Connection to history
Back in the States, colleagues often wonder what all this has to do with music history and analysis, so I’ll tell you a little story. Back in 1854 in the northern Moravian village of Hukvaldy was born a curious fellow who became the composer Leoš Janáček. As you may well know, he composed folksy operas to librettos in the Czech language, and he was a nationalist and a passionate advocate for a Czech University in his adopted home of Brno. You may also realize that, like Bartók, Janáček traveled the countryside in search of folk songs to preserve. What you may not know about him is his curious habit of eavesdropping on conversations. He was fascinated by the melodies and rhythms of everyday speech, finding in them the beauty of nature, really of human nature.
In addition to his collections of folk music, Janáček left behind four decades’ worth of speech melody transcriptions. He described these as revealing a deep, inner truth that otherwise lay hidden. He wrote (Zemanová 1989: 121-122): “Perhaps it was like this, strange as it seemed, that whenever someone spoke to me, I may have not grasped the words, but I grasped the rise and fall of the notes. At once I knew what the person was like: I knew how he or she felt, whether he or she was lying, whether he or she was upset.” That is, to turn the cliché around, Janáček wished to investigate the music of language, rather than the language of music.
But focusing on the melody and rhythm of speech, as Janáček did, rather than on the words or grammar—and thus drawing a connection between language and music—is a product of the cognitive flexibility that we all inherit. Janáček himself was quite interested in the cognitive processes that gave rise to his perceptions. He studied the work of Helmholtz and others; he devoured aesthetic and philosophical treatises, contributing his own collection of essays and theoretical and pedagogical texts in an attempt to make sense of these issues. As a twenty-first century scholar, seeking to understand his experience, I am compelled to utilize the tools of my era, bringing to bear the last century’s research in cognitive science. And yet the issues go beyond his individual experience, and lead on a path toward universals, the shared, common experience of all humans that Janáček sought.
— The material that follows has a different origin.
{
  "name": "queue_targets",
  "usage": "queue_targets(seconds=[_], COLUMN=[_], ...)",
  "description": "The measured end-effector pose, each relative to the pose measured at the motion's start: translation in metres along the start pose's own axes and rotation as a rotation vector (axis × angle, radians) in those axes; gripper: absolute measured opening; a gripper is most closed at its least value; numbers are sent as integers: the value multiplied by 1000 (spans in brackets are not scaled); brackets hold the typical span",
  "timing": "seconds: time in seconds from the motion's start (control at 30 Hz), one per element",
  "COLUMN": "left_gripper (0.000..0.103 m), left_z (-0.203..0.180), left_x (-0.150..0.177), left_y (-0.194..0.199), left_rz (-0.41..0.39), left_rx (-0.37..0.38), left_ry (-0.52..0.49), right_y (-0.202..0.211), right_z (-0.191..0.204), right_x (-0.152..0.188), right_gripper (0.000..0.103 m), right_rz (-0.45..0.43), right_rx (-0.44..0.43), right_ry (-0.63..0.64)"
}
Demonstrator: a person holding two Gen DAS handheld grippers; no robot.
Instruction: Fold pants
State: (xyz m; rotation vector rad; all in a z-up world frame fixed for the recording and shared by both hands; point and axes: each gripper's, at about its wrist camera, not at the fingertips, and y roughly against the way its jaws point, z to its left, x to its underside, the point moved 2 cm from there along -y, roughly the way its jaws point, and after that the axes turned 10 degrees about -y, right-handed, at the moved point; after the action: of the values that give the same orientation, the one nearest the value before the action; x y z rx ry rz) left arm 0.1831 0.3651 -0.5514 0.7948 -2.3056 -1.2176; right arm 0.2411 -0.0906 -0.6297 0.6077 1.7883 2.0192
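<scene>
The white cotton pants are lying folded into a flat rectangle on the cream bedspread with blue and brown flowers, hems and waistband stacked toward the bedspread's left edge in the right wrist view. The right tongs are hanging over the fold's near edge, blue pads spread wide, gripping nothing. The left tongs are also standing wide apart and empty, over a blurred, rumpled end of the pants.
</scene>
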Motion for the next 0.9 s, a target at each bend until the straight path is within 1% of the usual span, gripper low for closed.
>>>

And this path leads inevitably to questions of human origins, and the mechanism by which we as humans inherited the capacities that we share, and by which we continue to develop these capacities reliably and automatically as we grow from infants into socialized adults. And this, of course, is the path of Evolutionary Musicology.
The various speakers today will provide their own views on these questions. I would like to draw your attention to the two posters that are part of our panel. Unfortunately, Steven Brown and Bruce Richman were unable to attend, but have graciously provided their planned talks which are displayed [location]. We will be starting off this morning session then with Don Hodges… etc.
Curry, Frederic K. W. “A comparison of left-handed and right-handed subjects on verbal and non-verbal dichotic listening tasks,” Cortex 3 (1967), 343-352.
Patel, Aniruddh D., Isabelle Peretz, Mark Tramo, and Raymonde Labreque. “Processing Prosodic and Musical Patterns: A Neuropsychological Investigation,” Brain and Language, 61 (1998), 123-144.
Pinker, Steven. How the Mind Works. New York: W.W. Norton & Company, 1997.
Zemanová, Mirka, ed. & trans. Janáček’s Uncollected Essays on Music. (New York: Rizzoli International, 1989).